Tag Archives: The Shack On Wheels

#81. Shacks from Space, Part One: Cornfields of Despair

By: Curtis Murphy

I was wandering through the night. I was a long, tall corner-cob, dribbling kernels like recycled paint. My hands were wobbling, like pieces of meat on giant sticks called wrists. Yes, I was shaking. I had the tremors they used to call “shackalitis,” the syndrome you get from going into withdrawal from high-speed shack racing. Shack racing had been banned in our neighbourhood since 1978, ever since Ernie went over a cliff and blasted off into space, singing “Somewhere over the Rainbow” at the top of his lungs as he crossed the warp speed barrier.
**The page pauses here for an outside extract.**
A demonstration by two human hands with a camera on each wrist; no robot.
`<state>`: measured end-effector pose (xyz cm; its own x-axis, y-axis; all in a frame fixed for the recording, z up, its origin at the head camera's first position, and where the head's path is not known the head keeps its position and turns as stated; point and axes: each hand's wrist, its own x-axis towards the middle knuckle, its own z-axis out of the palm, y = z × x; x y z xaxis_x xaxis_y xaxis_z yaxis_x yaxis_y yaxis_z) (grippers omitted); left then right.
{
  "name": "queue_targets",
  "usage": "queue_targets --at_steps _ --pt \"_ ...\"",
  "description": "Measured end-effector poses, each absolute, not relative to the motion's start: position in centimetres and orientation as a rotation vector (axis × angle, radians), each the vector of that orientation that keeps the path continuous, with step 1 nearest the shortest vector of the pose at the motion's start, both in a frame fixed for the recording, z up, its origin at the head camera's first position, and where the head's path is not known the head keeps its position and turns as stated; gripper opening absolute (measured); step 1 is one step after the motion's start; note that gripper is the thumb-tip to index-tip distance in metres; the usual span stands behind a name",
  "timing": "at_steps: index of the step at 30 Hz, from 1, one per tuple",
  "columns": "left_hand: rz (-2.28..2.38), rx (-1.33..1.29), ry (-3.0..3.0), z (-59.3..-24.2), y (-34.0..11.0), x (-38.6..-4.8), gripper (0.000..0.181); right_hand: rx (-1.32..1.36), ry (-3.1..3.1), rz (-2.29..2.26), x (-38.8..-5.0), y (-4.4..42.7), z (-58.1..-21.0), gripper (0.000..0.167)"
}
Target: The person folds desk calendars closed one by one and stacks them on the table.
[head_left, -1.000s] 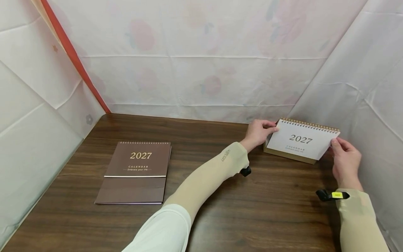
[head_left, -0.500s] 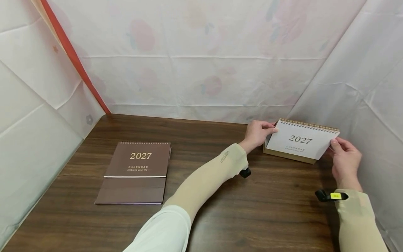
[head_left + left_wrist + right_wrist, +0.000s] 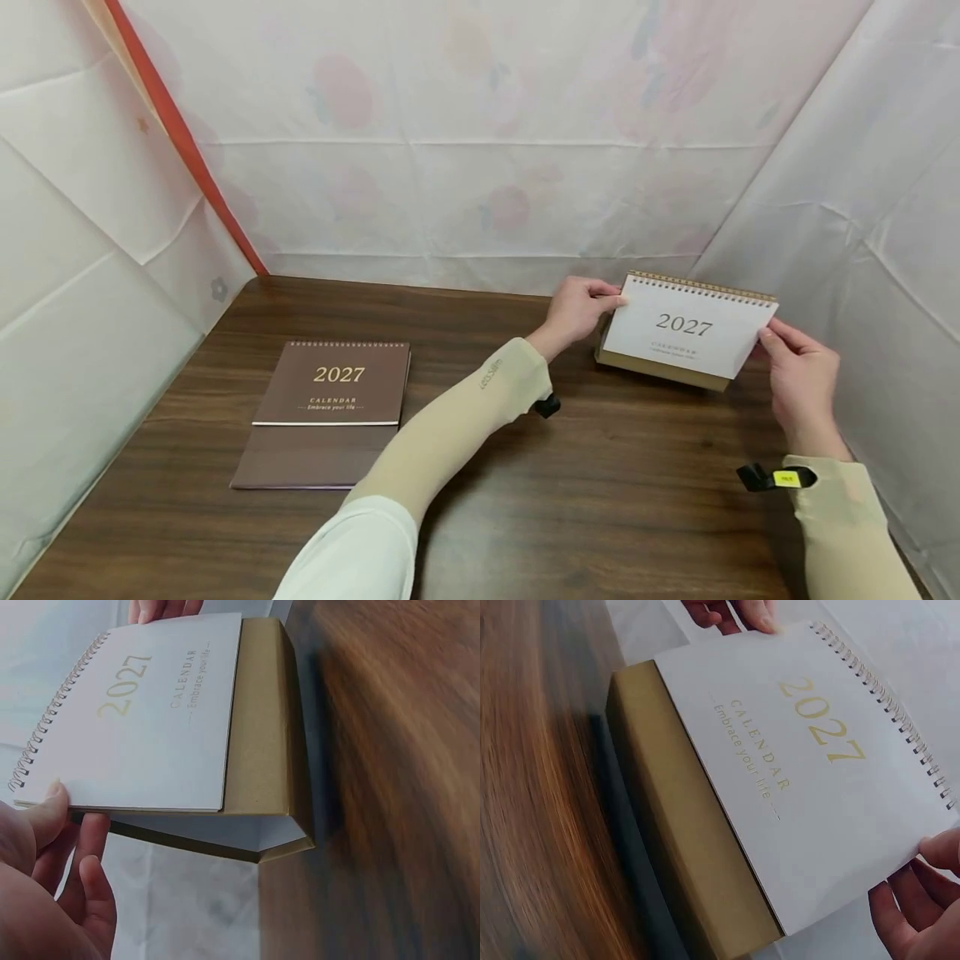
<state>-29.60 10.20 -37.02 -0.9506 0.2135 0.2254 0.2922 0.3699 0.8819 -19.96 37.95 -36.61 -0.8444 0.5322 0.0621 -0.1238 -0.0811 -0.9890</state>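
Note:
A white 2027 desk calendar (image 3: 682,329) with a coil binding and a tan folded stand is at the back right. My left hand (image 3: 576,308) pinches its left side near the top, thumb on the white cover and fingers behind. On the opposite side, my right hand (image 3: 806,379) grips the right edge in the same way. The left wrist view shows the stand's hollow end (image 3: 277,832) below the left fingers (image 3: 94,889). Whether the stand's bottom touches the table or hangs just above it, I cannot tell.
A brown 2027 calendar (image 3: 330,383) with a coil binding lies on the dark wooden table (image 3: 570,500) at the left, its lower right corner hidden behind my left arm. White patterned cloth (image 3: 465,200) hangs behind the table and along both sides.
Over the last half second, both hands have moved left with the white calendar between them, a little away from the right cloth. Earlier it stayed still. The brown calendar has not been moved.

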Motion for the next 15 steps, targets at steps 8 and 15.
queue_targets --at_steps 8,15 --pt "-1.684 -0.522 -2.519 -35.2 4.8 -29.1 0.016 -0.287 -1.904 1.917 -19.8 33.9 -36.2 0.035" --pt "-1.604 -0.528 -2.574 -33.8 -0.2 -28.1 0.019 -0.082 -1.972 1.895 -19.7 29.8 -36.5 0.038"
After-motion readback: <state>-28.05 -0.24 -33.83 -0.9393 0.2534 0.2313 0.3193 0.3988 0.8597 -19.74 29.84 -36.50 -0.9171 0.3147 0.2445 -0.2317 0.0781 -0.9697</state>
Scientists say that if you stick a telescope in your ear on a quiet, starry night, you can still hear him singing. I myself was on my way to science-land, crossing the cornfields of despair which prickled my webbed feet as I hoped gingerly along. I was going to become a scientist, the first ever duck-billed, corn-based scientist from West Hoglet. I was going to search for Ernie, and bring him back home.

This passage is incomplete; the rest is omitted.